BRIEF >> Reproduce the entire listing below exactly.

DATASET EXCERPT >>
◇ ◇ ◇ ◇ ◇ ◇ ◇

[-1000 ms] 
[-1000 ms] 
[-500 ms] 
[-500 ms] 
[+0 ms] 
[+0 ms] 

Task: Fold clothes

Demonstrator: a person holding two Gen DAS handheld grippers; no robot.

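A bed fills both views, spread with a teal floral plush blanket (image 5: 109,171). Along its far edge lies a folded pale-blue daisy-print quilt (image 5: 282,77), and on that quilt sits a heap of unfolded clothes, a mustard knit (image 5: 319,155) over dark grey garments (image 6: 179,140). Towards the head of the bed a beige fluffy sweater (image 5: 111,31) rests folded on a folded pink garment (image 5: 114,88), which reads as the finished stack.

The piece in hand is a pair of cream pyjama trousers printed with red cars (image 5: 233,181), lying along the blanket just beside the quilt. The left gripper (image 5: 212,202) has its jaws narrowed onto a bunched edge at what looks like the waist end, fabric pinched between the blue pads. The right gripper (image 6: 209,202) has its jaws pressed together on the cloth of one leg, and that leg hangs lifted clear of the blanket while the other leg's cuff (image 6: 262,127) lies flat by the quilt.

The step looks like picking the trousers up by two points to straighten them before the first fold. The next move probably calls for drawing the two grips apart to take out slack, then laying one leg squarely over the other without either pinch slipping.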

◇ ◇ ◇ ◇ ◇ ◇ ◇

REPLY TO THE TASK >>
[-1000 ms] 
[-1000 ms] 
[-500 ms] 
[-500 ms] 
[+0 ms] 
[+0 ms] 

Task: Fold clothes

Demonstrator: a person holding two Gen DAS handheld grippers; no robot.

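A bed fills both views, spread with a teal floral plush blanket (image 5: 109,171). Along its far edge lies a folded pale-blue daisy-print quilt (image 5: 282,77), and on that quilt sits a heap of unfolded clothes, a mustard knit (image 5: 319,155) over dark grey garments (image 6: 179,140). Towards the head of the bed a beige fluffy sweater (image 5: 111,31) rests folded on a folded pink garment (image 5: 114,88), which reads as the finished stack.

The piece in hand is a pair of cream pyjama trousers printed with red cars (image 5: 233,181), lying along the blanket just beside the quilt. The left gripper (image 5: 212,202) has its jaws narrowed onto a bunched edge at what looks like the waist end, fabric pinched between the blue pads. The right gripper (image 6: 209,202) has its jaws pressed together on the cloth of one leg, and that leg hangs lifted clear of the blanket while the other leg's cuff (image 6: 262,127) lies flat by the quilt.

The step looks like picking the trousers up by two points to straighten them before the first fold. The next move probably calls for drawing the two grips apart to take out slack, then laying one leg squarely over the other without either pinch slipping.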

No additional output is needed.